"""
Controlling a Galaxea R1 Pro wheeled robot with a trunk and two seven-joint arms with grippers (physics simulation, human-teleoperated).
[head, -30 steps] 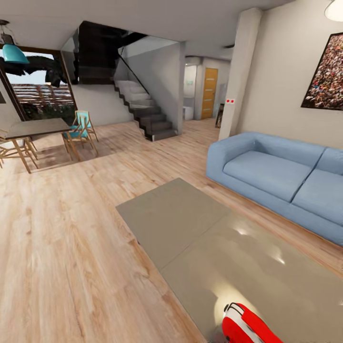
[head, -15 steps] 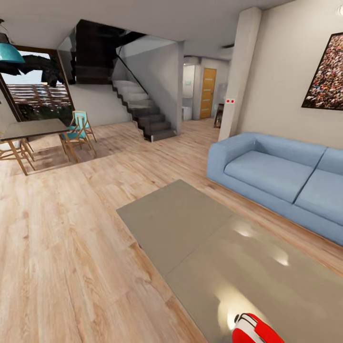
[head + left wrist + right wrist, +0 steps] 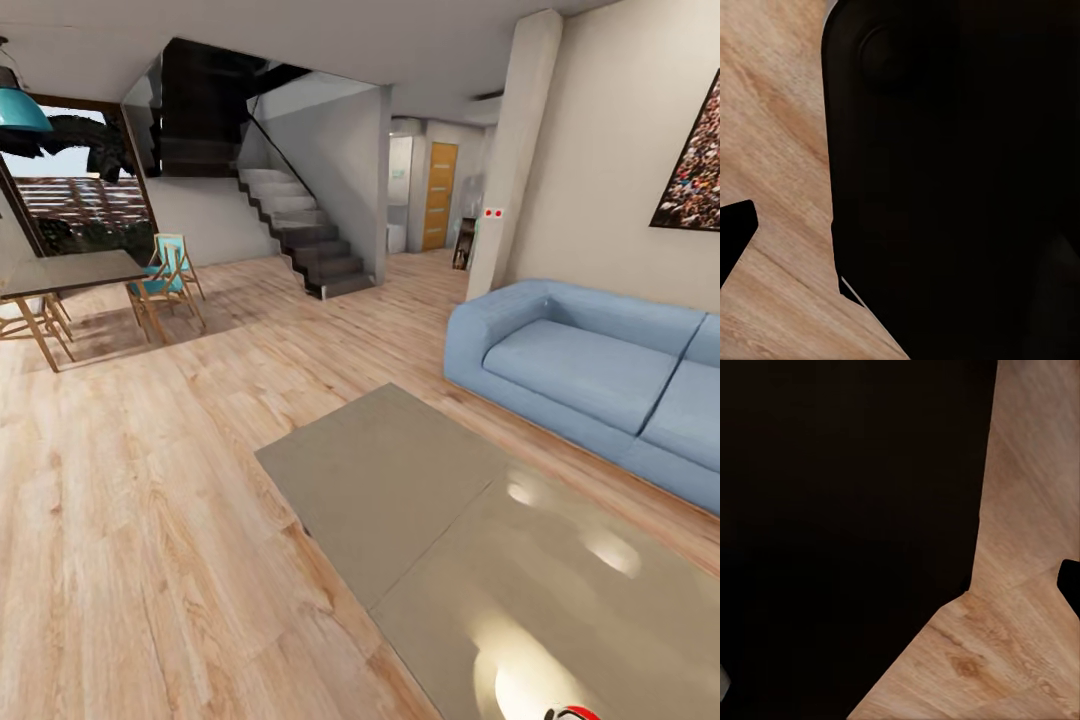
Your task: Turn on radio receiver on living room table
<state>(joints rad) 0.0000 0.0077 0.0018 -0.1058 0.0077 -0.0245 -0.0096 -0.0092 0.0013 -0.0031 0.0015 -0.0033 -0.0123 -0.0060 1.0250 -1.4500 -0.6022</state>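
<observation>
At the near edge of the living room, the head view looks across the table, a low grey two-panel square whose glossy nearer panel throws back pale lamp glare. The radio receiver sits on that nearer panel, reduced to a sliver of red and white cut off by the lower edge of the picture. A blue sofa runs along the right wall beyond the table, a dark staircase climbs at the back, and a dining table with wooden chairs stands well apart at far left on the light wood floor.

From the left wrist view, a large black body, seemingly part of the robot, covers most of the picture beside wood planks, with a dark tip at one edge. Whether that gripper is wide or narrow cannot be told.

From the right wrist view, another black mass sits against the same flooring, a small dark tip at the side. Its jaws cannot be judged either.

The robot appears to be positioning itself. To do this well, it probably needs to tilt the head down until the whole radio is framed, then bring one arm over the table toward the controls.
</observation>
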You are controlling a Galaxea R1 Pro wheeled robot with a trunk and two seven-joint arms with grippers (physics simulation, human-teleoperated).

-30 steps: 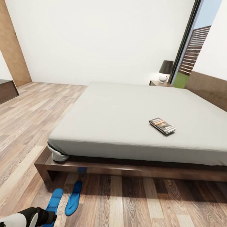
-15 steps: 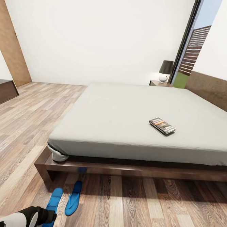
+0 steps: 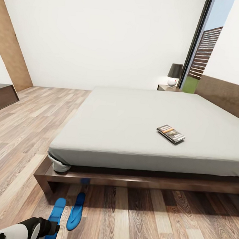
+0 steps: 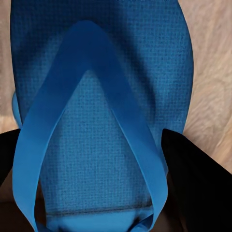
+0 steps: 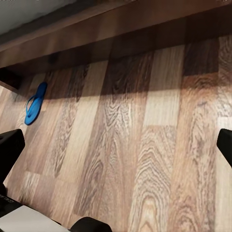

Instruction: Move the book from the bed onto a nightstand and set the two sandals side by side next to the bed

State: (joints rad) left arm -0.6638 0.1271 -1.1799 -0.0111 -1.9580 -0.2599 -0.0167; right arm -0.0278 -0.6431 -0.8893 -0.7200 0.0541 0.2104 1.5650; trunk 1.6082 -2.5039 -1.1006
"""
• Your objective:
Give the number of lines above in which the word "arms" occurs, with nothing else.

• Answer space:
2